L’albero ricorda la mano che lo ha innestato?
Mi trovo nel frutteto di Gregor. Mentre il cielo coperto annuncia il richiamo dell’autunno in questa giornata di metà ottobre, sono impaziente di mettermi al lavoro. Con una macchina appesa alla spalla, mi faccio strada nella topografia della collina per occuparmi di ogni albero. Di tanto in tanto, a noi che siamo a terra viene concesso un raro raggio di sole, che illumina la chioma e rende abbastanza facile individuare ciò che cerco: frutti sinuosi, vibranti e maturi, ancora attaccati agli alberi. Sono qui per raccogliere la loro immagine.
Ci sono molti modi per inquadrare il paesaggio artificiale del frutteto. Mentre mi posiziono per visualizzare il mio soggetto da diverse prospettive, mi chiedo come raccontare ciò che vedo: l’intreccio tra persone e piante corporeizzato in ogni frutto. A prima vista, questo giardino e i suoi frutti possono sembrare un’iniziativa esclusivamente umana. Eppure, in un momento di allucinata lucidità, rinuncio a questa impressione e mi chiedo: come hanno fatto questi alberi a persuadermi a venire qui per documentare la loro arte, colorata e dolce? Tra un’abbondanza morbida e matura, comincio a comprendere la grandezza del loro ruolo silenzioso in questa fertile impresa.
L’albero ricorda la mano che lo ha innestato? (1) Se lo facesse, di certo non ricorderebbe la mia. Anche se sono venuto qui per lavorare con queste piante, il mio compito oggi è immateriale. Le mie mani manipoleranno la conoscenza, non il concime. Mentre cerco e scatto tra il fogliame, un altro pensiero inatteso mi attraversa la mente: è questa una forma insolita di relazione tra noi - umani e vegetali?

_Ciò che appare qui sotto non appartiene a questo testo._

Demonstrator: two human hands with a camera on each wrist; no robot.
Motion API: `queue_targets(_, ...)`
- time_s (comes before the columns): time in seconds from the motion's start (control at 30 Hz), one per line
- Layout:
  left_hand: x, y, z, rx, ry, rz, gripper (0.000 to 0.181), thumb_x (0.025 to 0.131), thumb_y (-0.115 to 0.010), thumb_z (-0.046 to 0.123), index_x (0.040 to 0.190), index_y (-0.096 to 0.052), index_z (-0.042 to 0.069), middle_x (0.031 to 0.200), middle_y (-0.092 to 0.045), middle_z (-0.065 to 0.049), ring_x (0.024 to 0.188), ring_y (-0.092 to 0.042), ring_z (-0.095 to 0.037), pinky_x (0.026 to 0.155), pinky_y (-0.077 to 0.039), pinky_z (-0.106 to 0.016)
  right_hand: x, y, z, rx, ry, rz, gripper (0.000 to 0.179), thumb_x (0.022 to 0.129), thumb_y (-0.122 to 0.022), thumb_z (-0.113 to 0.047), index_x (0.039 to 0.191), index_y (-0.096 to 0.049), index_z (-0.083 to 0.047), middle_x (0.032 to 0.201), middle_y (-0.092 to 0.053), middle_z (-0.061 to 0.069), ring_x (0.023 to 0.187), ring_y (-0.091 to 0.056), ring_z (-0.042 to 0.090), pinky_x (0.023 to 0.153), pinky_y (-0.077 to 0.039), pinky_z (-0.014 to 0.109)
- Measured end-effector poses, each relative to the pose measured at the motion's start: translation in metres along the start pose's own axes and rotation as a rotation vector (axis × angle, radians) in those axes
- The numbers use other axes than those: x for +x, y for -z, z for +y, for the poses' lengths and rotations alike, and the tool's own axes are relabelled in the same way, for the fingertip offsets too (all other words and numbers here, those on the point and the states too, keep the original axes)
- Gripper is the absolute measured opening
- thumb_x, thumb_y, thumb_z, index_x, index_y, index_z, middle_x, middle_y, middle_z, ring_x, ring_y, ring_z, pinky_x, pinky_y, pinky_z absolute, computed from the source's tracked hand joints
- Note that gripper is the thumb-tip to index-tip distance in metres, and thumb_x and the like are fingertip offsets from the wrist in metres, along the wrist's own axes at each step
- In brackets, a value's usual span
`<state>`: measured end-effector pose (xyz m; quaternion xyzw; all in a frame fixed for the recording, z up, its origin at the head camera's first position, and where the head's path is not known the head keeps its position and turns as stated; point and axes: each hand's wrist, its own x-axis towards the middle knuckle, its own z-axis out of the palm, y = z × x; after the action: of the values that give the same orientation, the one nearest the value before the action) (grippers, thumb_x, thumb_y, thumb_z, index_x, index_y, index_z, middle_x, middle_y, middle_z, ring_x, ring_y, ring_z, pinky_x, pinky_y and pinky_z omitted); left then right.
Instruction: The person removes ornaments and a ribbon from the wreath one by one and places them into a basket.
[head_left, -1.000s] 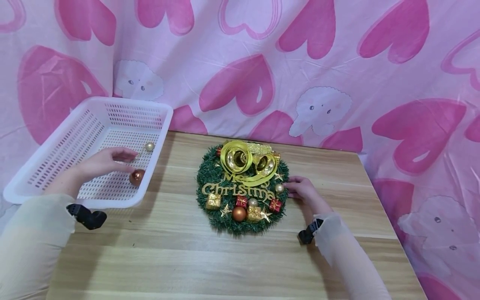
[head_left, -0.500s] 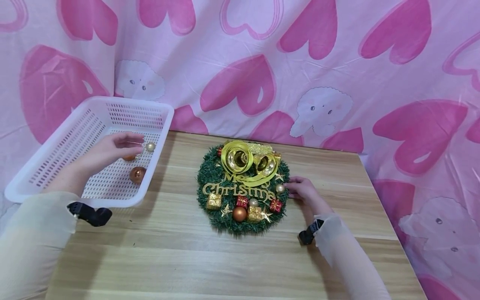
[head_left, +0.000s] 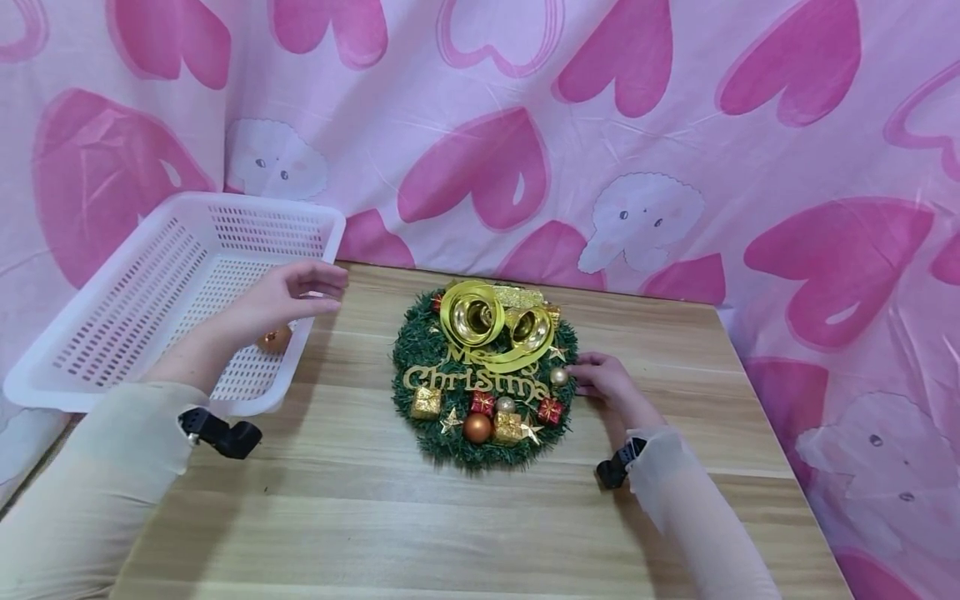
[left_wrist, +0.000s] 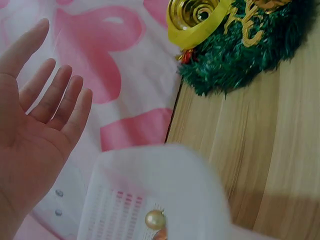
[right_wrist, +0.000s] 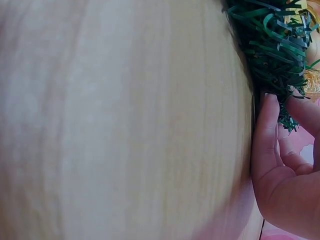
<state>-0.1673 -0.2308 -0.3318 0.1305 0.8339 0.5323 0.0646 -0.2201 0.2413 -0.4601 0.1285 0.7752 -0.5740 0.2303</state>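
Observation:
A green Christmas wreath (head_left: 450, 450) lies flat on the wooden table, with gold bells (head_left: 474, 317), gold lettering, small gift boxes, stars and balls on it. My right hand (head_left: 615, 387) holds its right edge. In the right wrist view, thumb and finger sit on either side of the greenery (right_wrist: 272, 55). My left hand (head_left: 296, 296) hovers over the right rim of the white basket (head_left: 318, 218), fingers extended. Its palm (left_wrist: 32, 140) faces the left wrist camera and bears nothing. Inside the basket are a copper ball (head_left: 275, 339) and a small gold ball (left_wrist: 155, 220), hidden from the head view.
The basket stands at the back left of the table (head_left: 420, 533). Behind it hangs a pink curtain (head_left: 480, 125) with hearts, along the table's rear edge. Bare wood separates basket and wreath.
My left hand has risen from inside the basket and moved right, to above its rim, with nothing in it. My right hand and the wreath have stayed in place.

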Motion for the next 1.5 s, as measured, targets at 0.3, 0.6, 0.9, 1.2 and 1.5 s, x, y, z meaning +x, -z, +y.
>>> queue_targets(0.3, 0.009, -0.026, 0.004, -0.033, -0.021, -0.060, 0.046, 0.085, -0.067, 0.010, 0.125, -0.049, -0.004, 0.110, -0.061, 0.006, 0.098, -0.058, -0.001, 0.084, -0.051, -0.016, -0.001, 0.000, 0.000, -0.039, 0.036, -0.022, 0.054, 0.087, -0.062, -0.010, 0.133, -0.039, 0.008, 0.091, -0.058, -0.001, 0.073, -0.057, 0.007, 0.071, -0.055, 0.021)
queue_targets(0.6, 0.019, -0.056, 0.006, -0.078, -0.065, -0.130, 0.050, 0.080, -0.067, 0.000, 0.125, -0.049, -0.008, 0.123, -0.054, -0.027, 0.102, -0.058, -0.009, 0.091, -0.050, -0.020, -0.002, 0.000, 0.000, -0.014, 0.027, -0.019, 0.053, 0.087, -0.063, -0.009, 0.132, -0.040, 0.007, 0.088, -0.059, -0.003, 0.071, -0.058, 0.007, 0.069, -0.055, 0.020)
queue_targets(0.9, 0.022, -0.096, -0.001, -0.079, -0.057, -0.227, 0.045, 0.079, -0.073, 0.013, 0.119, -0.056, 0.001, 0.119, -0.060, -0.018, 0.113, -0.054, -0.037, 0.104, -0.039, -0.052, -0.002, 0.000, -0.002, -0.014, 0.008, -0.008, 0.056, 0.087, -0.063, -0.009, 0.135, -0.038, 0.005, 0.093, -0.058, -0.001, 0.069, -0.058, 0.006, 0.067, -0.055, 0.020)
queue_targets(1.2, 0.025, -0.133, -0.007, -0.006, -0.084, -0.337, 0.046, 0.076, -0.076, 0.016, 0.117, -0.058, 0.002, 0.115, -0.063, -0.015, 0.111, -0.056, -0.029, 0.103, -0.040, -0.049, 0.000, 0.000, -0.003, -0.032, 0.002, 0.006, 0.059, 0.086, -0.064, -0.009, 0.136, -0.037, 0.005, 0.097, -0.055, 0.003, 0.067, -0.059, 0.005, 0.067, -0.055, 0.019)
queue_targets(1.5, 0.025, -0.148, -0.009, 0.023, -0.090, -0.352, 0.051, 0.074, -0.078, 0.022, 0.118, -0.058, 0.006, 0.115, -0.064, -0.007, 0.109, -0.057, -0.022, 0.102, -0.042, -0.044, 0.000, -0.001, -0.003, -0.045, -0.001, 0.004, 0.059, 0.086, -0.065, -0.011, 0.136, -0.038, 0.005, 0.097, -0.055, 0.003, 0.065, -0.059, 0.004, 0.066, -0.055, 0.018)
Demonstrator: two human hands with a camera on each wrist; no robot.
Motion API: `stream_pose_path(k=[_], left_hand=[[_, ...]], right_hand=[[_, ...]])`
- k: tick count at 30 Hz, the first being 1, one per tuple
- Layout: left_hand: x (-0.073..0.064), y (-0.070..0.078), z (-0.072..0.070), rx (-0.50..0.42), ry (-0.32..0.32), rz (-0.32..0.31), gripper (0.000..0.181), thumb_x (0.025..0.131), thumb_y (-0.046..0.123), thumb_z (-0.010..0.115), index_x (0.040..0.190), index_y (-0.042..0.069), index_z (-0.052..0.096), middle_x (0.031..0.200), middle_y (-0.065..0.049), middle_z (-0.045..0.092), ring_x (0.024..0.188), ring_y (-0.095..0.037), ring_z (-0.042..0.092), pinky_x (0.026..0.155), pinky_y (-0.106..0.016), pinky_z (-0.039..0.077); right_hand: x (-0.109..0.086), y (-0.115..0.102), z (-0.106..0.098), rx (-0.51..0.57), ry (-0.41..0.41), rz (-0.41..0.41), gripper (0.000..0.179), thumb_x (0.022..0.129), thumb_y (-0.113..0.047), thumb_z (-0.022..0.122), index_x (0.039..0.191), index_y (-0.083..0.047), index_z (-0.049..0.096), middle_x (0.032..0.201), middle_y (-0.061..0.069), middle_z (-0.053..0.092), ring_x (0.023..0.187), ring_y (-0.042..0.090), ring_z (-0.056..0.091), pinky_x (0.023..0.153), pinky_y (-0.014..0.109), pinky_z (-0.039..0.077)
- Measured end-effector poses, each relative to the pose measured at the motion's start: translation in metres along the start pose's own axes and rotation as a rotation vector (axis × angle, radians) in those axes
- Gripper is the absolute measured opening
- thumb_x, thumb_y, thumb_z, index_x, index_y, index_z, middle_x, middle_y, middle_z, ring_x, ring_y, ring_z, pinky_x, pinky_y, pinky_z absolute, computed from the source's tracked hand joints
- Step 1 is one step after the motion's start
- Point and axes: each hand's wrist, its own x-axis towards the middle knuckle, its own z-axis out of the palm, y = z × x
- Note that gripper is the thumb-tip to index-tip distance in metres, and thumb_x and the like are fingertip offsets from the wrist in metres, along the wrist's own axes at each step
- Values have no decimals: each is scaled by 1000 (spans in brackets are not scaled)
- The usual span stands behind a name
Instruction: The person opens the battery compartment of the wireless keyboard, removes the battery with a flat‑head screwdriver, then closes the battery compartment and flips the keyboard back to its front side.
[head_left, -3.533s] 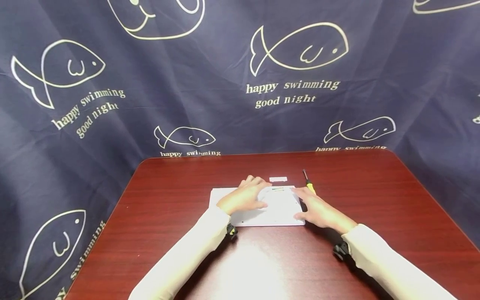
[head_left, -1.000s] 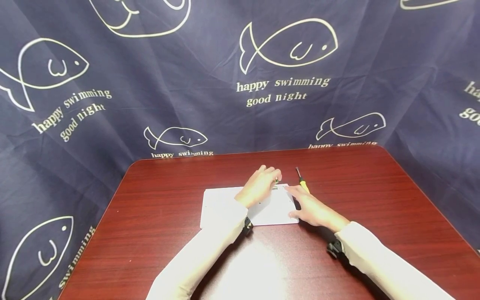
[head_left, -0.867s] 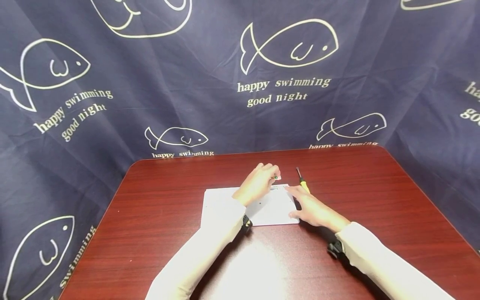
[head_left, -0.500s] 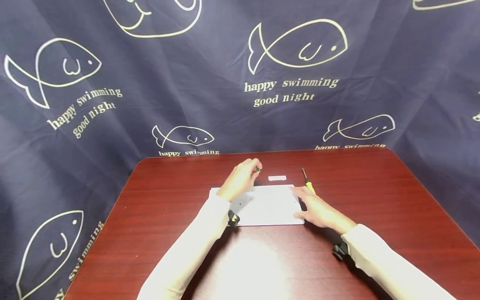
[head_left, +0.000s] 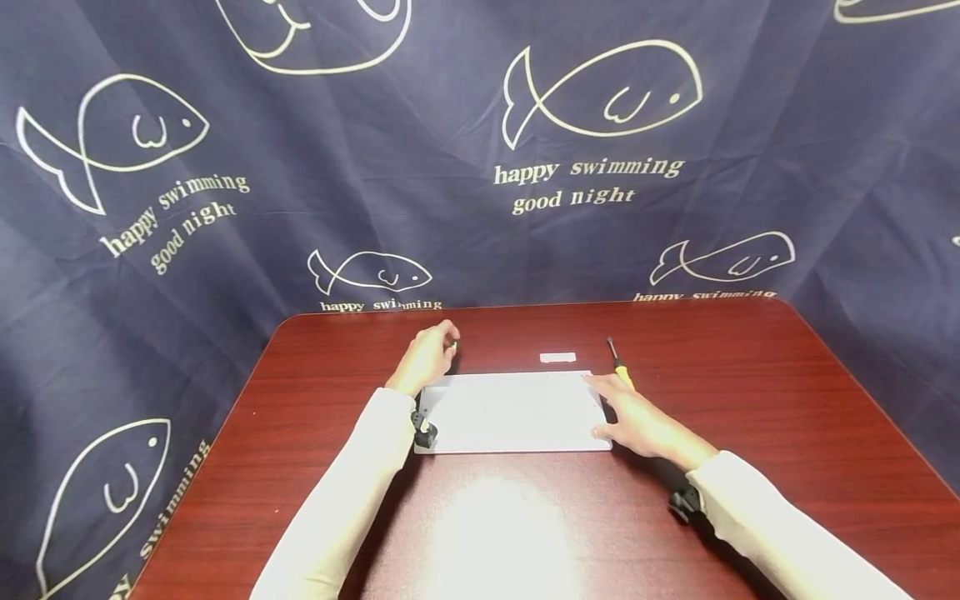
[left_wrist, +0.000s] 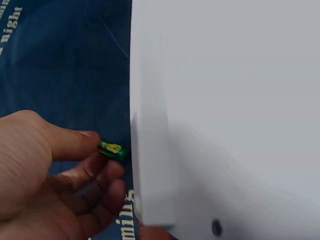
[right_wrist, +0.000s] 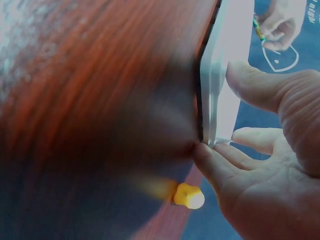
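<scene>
The left hand (head_left: 426,358) pinches a glossy battery (left_wrist: 113,149); the right hand (head_left: 637,418) touches a smooth plastic slab (head_left: 517,412). Below, the table (head_left: 720,367) is polished wood; beyond hangs creased cloth (head_left: 450,158).

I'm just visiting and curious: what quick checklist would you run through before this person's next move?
1. Left hand pinching the green battery: ok.
2. Right hand touching the white board: ok.
3. Small white cover apart from the board: ok.
4. Screwdriver out of both hands: ok.
5. Battery set down: not ok, it is in the fingers.
6. Board's battery slot vacant: cannot tell, too washed out.
</scene>
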Motion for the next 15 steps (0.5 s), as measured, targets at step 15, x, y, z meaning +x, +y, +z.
stream_pose_path(k=[15], left_hand=[[1, -6, -5, 88, -114, -238, 17, 81, 1, 63, 97, 5, 59, 97, -17, 65, 91, -38, 62, 80, -47, 46]], right_hand=[[0, 3, 1, -5, 3, -2, 78, 76, -5, 77, 141, 5, 36, 134, 25, 40, 121, 37, 43, 95, 52, 37]])
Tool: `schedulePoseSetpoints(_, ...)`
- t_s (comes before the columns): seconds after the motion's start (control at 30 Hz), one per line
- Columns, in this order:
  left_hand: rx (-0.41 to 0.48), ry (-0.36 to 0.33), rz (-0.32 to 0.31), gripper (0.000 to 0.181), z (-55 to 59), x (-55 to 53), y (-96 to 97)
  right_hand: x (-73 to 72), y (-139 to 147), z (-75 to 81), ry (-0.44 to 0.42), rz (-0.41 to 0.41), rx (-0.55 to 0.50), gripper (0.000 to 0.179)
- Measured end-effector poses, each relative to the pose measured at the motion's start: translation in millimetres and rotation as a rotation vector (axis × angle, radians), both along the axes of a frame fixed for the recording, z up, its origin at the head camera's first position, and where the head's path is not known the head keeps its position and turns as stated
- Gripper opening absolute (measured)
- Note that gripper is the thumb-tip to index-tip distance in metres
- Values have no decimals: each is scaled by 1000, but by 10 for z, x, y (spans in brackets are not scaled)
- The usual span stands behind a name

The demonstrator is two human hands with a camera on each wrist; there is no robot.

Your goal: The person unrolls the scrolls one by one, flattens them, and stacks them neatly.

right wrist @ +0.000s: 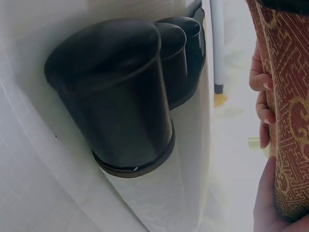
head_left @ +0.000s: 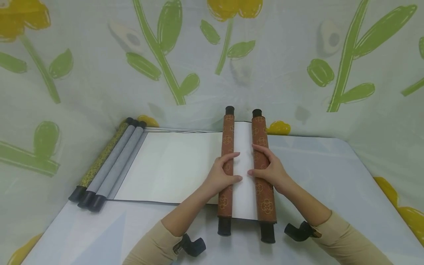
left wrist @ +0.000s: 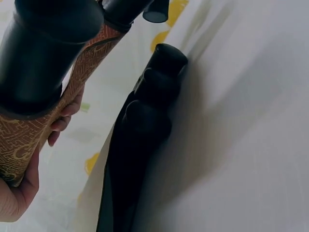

Mi rendo conto che lo scopo della mia “caccia” è piuttosto bizzarro: non sono interessato a questi frutti per la loro polpa succosa, che oggi mi asterrò dal mordere; sono alla ricerca delle storie che potrebbero raccontare, per poterle raccontare ad altri. Ciò che verrà elaborato dalle cose che raccolgo qui non può essere assaggiato con la lingua, ma deve essere consumato dagli occhi e dalle orecchie. Il mio ruolo in questo momento è stranamente voyeuristico, mentre cerco di cogliere e raccogliere il senso allettante di questa rigogliosa materialità.
Intorno a me si dispongono varietà locali di alberi da frutto. Questa oasi verde crea un netto contrasto con l’ambiente circostante. Oltre la recinzione, i vigneti dei vicini coprono un terreno arido a perdita d’occhio. Proprio mentre penso di riposare all’ombra, mi rendo conto che c’è voluto un certo sforzo perché le cose siano come sono ora. Fatica non solo di questi alberi e del loro giardiniere, ma di un’intera genealogia di piante e persone che hanno coltivato questa terra. Nel corso di un tempo sconosciuto, ogni generazione ha selezionato i propri campioni, innestato i propri alberi, concimato la terra e sognato il raccolto. Nel frattempo, gli alberi hanno lavorato con la stessa instancabile dedizione. Foglie illuminate hanno morso il sole cocente, mentre radici oscure sorseggiavano con diligenza le fresche profondità del sottosuolo. Se i contadini hanno fantasticato sui frutti, cosa hanno sognato i boschi?